How to generate a random integer number from within a range

Question 1

This is a follow on from a previously posted question:

I wish to be able to generate a random number from within a particular range, such as 1 to 6 to mimic the sides of a die.

How would I go about doing this?

Question 2

if you look at the second answer to the question you refer to you have the answer. rand() % 6.

Question 3

I didn't understand how it worked, so I decided to make a separate question for clarity.

Question 4

Random thought: If you polled a random cross-section of programmers, you'd find a random number of them are randomly thinking of ways to randomly generate numbers. Considering the Universe is governed by precise and predictable laws, isn't it interesting that we try to generate things more randomly?

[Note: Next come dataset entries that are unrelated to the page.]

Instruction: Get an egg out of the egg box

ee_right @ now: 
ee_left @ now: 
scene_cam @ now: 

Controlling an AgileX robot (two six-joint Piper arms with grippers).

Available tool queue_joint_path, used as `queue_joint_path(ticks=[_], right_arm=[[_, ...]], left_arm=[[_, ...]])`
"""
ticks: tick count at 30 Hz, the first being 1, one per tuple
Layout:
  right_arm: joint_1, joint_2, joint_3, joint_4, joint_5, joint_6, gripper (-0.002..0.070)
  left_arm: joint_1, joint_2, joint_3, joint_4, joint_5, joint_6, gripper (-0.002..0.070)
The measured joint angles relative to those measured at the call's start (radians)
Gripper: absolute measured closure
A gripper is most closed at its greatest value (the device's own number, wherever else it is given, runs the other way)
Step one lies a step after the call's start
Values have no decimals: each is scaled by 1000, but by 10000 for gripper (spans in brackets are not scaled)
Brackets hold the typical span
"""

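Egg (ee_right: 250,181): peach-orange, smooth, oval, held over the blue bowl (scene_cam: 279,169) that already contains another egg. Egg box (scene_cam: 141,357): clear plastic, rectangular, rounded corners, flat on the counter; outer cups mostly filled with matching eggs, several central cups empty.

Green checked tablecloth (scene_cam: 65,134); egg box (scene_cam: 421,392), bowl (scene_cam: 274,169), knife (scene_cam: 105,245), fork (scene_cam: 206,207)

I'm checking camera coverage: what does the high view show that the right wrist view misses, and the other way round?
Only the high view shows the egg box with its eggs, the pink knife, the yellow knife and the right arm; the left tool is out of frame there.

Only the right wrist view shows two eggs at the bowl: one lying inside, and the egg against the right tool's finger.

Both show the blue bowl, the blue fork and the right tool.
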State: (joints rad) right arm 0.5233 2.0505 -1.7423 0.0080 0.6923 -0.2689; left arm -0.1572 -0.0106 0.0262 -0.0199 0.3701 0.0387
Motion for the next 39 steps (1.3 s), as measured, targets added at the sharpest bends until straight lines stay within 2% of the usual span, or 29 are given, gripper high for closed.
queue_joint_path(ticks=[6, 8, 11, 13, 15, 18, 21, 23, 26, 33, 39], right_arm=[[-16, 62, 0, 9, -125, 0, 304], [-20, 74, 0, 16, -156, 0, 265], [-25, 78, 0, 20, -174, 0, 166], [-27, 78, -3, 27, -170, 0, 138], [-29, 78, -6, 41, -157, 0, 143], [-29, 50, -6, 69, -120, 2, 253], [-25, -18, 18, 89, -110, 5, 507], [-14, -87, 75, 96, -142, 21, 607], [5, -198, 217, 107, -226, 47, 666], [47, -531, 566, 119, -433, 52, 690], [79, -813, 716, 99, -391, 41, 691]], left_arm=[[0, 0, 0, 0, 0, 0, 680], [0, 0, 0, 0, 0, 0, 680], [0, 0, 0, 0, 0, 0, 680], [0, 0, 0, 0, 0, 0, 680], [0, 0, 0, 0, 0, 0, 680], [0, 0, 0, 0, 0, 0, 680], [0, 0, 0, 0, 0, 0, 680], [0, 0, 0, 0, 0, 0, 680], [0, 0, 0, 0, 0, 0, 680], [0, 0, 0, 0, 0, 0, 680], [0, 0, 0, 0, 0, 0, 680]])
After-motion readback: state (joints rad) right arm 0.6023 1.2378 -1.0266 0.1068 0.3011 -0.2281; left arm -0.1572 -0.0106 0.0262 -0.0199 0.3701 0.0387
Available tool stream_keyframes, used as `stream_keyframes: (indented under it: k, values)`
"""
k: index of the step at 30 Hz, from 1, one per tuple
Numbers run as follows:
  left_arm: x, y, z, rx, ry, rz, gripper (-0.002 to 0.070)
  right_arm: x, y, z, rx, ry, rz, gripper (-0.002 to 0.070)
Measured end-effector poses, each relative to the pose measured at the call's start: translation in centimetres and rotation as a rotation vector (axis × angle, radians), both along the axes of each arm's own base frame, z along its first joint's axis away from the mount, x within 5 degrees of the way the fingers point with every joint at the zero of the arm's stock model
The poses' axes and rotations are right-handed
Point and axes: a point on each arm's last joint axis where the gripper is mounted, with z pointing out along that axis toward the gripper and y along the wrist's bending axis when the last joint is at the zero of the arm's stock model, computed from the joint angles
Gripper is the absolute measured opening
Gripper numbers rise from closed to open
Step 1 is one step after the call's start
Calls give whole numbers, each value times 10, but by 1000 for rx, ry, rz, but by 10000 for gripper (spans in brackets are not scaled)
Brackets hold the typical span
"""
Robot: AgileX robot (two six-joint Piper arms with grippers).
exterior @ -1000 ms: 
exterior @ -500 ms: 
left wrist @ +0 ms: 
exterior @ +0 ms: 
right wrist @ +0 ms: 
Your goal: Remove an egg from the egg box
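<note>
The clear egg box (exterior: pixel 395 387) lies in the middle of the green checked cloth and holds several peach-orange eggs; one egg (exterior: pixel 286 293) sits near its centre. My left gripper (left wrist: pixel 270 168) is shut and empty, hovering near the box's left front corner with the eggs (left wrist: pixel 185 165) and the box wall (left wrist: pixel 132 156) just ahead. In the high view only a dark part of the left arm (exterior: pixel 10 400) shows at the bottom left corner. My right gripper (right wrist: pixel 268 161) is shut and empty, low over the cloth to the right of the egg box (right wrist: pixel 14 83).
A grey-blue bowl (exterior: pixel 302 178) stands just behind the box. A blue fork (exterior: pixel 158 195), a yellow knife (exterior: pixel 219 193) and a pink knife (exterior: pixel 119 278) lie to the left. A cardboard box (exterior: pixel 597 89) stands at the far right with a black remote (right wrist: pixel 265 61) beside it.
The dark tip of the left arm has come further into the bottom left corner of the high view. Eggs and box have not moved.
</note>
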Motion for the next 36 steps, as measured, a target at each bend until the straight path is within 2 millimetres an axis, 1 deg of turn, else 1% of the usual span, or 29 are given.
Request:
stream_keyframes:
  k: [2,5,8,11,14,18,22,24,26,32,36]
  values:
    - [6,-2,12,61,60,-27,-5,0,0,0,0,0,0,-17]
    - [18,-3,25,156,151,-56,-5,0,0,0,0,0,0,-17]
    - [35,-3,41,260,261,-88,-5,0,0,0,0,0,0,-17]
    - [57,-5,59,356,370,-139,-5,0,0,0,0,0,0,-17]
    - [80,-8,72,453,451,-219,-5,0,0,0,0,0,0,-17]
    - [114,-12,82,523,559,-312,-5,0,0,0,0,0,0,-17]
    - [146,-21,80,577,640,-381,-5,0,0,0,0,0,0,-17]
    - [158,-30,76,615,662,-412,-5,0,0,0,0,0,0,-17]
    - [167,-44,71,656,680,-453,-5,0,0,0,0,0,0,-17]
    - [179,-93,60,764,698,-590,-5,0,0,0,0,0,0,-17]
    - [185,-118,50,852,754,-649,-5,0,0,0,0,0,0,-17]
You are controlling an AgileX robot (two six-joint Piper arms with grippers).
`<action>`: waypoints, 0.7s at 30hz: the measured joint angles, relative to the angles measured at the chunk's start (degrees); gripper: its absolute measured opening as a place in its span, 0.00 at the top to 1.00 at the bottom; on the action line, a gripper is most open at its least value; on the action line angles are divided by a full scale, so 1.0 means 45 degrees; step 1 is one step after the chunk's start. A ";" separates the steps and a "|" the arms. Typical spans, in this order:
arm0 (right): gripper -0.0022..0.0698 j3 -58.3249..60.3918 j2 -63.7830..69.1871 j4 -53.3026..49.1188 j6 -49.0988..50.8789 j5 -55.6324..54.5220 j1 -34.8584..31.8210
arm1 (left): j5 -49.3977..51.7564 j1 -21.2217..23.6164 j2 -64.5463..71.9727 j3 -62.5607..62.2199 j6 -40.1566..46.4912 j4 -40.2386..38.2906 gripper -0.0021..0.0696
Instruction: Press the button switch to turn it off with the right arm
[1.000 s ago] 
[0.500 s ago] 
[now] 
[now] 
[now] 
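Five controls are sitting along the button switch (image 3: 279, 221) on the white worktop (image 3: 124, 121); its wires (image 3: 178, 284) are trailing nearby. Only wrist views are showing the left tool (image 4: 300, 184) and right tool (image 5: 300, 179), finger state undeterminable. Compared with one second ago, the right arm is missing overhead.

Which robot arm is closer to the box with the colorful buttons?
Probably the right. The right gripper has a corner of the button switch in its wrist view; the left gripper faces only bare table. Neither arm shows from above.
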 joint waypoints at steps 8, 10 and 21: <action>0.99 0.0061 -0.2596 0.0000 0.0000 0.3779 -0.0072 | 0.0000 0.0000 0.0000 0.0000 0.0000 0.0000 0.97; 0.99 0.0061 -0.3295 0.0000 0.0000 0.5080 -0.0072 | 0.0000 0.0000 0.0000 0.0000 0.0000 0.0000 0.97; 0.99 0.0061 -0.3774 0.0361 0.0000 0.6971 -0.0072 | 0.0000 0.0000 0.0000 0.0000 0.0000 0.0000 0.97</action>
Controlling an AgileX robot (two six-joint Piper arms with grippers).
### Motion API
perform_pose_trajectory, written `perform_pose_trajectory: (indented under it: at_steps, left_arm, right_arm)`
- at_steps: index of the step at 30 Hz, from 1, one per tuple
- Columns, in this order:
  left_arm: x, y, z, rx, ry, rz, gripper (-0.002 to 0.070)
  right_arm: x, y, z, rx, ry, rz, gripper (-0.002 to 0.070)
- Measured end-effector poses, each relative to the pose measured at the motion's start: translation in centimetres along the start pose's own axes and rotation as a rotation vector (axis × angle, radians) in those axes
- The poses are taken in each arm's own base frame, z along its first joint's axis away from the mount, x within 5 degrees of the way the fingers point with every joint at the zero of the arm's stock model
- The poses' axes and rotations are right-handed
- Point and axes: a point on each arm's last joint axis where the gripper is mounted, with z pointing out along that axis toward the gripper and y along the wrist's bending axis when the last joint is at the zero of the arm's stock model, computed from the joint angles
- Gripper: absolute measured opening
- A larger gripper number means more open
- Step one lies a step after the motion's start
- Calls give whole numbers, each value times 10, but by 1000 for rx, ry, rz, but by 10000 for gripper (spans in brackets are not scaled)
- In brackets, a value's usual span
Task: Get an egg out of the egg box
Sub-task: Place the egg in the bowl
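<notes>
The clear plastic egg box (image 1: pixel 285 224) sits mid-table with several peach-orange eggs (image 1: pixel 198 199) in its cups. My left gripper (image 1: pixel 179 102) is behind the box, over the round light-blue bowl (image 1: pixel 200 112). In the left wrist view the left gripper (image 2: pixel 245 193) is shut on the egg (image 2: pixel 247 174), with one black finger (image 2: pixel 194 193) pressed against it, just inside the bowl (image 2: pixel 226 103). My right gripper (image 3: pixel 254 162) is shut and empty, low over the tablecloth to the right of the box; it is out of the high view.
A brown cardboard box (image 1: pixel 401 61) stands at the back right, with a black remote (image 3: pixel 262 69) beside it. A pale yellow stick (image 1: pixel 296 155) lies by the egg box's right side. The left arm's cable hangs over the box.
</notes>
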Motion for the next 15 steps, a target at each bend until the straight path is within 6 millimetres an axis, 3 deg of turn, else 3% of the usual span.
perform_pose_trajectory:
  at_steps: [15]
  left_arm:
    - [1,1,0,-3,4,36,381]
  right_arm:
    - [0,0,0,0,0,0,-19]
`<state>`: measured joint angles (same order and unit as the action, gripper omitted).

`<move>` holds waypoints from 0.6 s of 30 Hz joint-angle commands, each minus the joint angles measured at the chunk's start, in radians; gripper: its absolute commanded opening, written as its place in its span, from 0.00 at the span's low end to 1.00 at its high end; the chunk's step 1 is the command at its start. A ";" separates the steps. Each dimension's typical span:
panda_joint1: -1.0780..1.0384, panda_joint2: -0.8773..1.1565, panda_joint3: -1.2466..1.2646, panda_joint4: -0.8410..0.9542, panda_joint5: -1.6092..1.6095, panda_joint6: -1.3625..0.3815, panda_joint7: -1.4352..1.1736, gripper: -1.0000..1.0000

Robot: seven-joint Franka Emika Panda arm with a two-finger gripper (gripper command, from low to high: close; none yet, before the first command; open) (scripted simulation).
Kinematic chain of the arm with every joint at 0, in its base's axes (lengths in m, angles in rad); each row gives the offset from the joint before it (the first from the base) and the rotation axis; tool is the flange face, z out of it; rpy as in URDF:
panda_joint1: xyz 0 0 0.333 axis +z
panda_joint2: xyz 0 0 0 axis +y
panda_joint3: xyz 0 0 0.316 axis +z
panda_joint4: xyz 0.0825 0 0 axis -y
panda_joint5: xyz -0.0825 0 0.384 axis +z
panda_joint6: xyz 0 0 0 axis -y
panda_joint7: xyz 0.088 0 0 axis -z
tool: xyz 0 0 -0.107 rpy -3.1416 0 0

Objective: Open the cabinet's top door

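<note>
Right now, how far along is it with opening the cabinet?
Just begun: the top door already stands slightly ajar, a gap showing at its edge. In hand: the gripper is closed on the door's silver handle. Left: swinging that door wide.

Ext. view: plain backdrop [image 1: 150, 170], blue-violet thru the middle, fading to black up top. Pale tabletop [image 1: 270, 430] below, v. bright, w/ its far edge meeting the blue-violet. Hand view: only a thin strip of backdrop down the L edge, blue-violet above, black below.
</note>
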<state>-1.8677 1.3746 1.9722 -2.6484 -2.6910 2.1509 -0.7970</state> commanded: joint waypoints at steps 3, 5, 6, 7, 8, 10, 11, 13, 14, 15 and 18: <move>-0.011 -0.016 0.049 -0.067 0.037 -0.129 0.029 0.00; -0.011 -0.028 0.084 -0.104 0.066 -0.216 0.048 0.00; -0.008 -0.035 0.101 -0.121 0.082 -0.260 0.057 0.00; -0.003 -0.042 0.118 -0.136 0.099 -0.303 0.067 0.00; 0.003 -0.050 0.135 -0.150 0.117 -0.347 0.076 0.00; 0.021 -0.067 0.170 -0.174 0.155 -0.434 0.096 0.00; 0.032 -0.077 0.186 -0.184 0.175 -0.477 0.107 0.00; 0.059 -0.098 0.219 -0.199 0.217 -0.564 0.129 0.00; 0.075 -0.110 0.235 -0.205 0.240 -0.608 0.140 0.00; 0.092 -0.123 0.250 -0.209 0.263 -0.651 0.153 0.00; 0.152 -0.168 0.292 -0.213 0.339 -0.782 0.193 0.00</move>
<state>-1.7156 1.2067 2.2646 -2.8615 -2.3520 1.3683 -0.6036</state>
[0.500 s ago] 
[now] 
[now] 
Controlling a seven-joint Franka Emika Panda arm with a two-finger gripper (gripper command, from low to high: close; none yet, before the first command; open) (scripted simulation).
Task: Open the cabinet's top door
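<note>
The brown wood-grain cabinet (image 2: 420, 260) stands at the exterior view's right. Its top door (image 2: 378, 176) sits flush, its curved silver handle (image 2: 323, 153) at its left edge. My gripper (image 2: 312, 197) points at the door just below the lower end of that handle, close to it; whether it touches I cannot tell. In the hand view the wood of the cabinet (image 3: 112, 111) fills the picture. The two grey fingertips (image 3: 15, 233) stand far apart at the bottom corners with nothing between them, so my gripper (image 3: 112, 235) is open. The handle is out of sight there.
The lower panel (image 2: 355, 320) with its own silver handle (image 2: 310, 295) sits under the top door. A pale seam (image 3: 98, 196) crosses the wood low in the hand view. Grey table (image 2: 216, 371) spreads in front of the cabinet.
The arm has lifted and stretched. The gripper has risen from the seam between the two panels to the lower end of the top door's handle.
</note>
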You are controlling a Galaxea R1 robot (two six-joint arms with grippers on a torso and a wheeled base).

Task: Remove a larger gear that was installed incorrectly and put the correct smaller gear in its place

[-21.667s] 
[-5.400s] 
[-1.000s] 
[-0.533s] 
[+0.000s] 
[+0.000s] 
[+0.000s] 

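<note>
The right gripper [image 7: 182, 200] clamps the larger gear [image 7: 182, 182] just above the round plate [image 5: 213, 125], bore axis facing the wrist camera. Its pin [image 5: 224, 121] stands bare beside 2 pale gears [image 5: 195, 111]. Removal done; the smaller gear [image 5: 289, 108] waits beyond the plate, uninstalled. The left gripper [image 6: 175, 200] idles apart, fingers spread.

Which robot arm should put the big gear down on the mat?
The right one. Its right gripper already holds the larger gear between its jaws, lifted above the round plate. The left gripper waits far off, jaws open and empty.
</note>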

Questions like this always tend to bring out the 10k+ posters.

Question 5

@Mats rand() % 6 can return a 0. Not good for a die.

Question 6

Can you mark stackoverflow.com/a/6852396/419 as the accepted answer instead of the answer that links to it :) Thanks.

Question 7

All the answers so far are mathematically wrong. Returning rand() % N does not uniformly give a number in the range [0, N) unless N divides the length of the interval into which rand() returns (i.e. is a power of 2). Furthermore, one has no idea whether the moduli of rand() are independent: it's possible that they go 0, 1, 2, ..., which is uniform but not very random. The only assumption it seems reasonable to make is that rand() puts out a Poisson distribution: any two nonoverlapping subintervals of the same size are equally likely and independent. For a finite set of values, this implies a uniform distribution and also ensures that the values of rand() are nicely scattered.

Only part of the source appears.